A vast majority of PTA‐based derivatives is accessible from the upper‐rim lithiated species 106. The protocol for the preparation of this valuable intermediate was recently improved. ^[80] This precursor can then be treated with various electrophiles to install a second donor atom in order to allow for a hemilabile, bidentate coordination behaviour to metals (Scheme 39).

Scheme 39.

Overview of recent advances in the preparation of PTA‐based phosphine ligands.

The β‐hydroxyphosphine 107 was synthesized by the reaction with p‐dimethylaminobenzaldehyde in good yield as a separable mixture of diastereomers. 107 was reported to be moderately water‐soluble (1.9 g L⁻¹). ^[80]

When 106 is treated with imines, β‐aminophosphine ligands 108 a–c are obtained as diastereomeric mixtures, which can be separated by repeated crystallization. Compounds 108 a–c feature slightly higher water‐solubilities (2.7–4.9 g L⁻¹) and ruthenium complexes of ligands 108 a and 108 b are soluble as well (6 and 5 g L⁻¹, respectively). ^[81]

Bidentate ligands 109 a and 109 b containing two P‐donors could be prepared by treatment of 106 with the corresponding ClPR₂ precursors. Although ligand 109 a was highly air‐sensitive it was somewhat soluble in water (13.3 g L⁻¹). Moreover, two ruthenium complexes of 109 a were soluble in water as well. However, its phosphinediamine derivative was found to decompose in water, presumably by hydrolysis of the P−N bonds. ^[82]

Most recently, the group of Frost explored the reaction of 106 with several aromatic nitriles leading to β‐phosphinoenamines 110 a–d in modest to excellent yields. All of the prepared ligands exhibited reasonably water‐soluble properties (110 a: 4.0 g L⁻¹, 110 b: 4.2 g L⁻¹, 110 c: 3.7 g L⁻¹, 110 d: 4.7 g L⁻¹). ^[83]

3. Recent Catalytic Applications of Hydrophilic Phosphorus Ligands

In this section catalytic applications of water‐soluble phosphine ligands, which have been reported since the seminal review by Shaughnessy, ^[12] are described.
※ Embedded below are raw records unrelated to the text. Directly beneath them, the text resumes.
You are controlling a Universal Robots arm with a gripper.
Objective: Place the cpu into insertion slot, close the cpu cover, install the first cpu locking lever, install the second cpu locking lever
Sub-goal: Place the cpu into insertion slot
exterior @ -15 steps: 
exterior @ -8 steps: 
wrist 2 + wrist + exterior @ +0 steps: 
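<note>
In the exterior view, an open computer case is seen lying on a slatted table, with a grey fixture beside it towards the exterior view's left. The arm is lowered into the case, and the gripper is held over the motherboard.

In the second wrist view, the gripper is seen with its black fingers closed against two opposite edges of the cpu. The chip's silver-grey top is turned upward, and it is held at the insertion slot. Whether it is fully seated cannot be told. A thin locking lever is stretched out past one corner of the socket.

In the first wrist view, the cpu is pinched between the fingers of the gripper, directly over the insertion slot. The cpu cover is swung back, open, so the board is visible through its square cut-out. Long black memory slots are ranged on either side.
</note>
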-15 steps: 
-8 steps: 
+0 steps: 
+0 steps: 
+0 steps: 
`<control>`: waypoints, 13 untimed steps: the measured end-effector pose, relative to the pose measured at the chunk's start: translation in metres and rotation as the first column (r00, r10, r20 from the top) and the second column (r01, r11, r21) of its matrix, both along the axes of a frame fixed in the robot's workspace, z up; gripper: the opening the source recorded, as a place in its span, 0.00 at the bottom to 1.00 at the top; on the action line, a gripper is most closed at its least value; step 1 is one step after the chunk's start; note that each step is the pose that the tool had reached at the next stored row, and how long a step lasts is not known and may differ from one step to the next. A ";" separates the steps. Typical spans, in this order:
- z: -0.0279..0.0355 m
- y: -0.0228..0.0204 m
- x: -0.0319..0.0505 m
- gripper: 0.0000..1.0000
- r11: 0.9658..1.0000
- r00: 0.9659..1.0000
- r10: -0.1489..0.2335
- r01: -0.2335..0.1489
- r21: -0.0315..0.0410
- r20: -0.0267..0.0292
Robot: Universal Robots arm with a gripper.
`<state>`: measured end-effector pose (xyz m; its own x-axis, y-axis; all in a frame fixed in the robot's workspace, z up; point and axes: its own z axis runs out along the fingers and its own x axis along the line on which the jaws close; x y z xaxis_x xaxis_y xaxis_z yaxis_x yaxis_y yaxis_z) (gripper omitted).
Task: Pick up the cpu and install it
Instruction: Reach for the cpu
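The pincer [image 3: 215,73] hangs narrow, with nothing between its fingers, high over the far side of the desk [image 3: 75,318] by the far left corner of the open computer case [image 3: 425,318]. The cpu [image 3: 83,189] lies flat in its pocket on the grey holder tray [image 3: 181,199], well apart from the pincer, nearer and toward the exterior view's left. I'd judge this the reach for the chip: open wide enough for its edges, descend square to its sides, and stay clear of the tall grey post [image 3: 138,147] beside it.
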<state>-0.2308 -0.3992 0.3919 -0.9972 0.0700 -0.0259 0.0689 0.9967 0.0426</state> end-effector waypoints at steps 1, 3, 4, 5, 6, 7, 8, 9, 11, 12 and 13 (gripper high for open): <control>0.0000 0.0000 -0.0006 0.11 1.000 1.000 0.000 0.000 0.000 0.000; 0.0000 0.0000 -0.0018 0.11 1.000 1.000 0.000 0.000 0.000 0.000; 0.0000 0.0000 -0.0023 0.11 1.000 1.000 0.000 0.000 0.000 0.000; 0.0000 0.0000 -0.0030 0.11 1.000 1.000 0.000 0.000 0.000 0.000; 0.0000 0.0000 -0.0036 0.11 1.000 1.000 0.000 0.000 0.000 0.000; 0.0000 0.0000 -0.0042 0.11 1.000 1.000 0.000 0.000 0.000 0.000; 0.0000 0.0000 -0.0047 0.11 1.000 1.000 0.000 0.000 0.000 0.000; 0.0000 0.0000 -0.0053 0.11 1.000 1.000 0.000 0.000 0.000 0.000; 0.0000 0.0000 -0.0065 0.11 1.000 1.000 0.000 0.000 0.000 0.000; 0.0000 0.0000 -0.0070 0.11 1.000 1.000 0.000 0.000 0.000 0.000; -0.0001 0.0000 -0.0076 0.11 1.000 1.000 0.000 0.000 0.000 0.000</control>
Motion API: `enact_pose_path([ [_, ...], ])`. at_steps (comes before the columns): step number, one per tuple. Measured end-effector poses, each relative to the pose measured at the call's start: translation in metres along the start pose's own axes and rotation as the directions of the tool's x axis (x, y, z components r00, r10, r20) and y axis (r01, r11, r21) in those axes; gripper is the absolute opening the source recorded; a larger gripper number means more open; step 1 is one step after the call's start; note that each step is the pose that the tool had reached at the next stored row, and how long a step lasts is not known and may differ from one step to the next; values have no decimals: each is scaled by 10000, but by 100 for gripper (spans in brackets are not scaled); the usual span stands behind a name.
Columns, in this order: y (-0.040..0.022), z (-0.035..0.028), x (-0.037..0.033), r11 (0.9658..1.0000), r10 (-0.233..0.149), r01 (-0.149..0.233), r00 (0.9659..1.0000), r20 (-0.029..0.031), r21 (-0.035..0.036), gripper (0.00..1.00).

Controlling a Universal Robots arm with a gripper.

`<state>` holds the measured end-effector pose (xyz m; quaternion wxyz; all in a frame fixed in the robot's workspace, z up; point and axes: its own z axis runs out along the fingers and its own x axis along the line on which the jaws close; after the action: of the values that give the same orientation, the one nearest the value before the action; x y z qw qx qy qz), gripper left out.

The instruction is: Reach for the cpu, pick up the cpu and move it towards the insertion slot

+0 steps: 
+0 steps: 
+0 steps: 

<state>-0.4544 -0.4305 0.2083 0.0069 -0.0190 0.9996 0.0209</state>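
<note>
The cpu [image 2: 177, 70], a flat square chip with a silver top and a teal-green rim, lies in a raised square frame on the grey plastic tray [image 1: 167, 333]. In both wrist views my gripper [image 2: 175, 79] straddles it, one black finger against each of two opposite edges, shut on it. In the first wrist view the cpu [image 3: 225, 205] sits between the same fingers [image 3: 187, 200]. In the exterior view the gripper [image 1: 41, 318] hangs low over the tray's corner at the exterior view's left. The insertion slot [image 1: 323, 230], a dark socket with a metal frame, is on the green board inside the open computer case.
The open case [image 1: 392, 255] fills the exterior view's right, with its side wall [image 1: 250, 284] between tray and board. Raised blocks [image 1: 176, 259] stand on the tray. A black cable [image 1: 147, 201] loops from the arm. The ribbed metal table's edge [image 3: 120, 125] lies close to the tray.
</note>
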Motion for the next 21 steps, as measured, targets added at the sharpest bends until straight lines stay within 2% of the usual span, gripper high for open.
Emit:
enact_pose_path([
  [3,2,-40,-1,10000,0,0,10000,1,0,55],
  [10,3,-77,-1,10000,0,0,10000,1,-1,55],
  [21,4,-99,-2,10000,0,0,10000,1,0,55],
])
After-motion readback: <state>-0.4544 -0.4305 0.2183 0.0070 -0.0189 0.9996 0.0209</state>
Therefore, novel ligands, which have been discussed in the preceding chapters, as well as established hydrophilic phosphines are included.

3.1. Hydroformylation

Hydroformylation of olefins is among the most important reactions performed on a multi‐ton scale. It is moreover the most popular industrial application of hydrophilic phosphine ligands since the development of the renowned Ruhrchemie‐Rhône Poulenc process. Although the most commonly used ligand TPPTS exhibits excellent coordination ability and solubility in water, there is still an ongoing effort to establish hydroformylation reactions based on novel ligands to expand the scope to higher olefins, which are otherwise troublesome. ^[1]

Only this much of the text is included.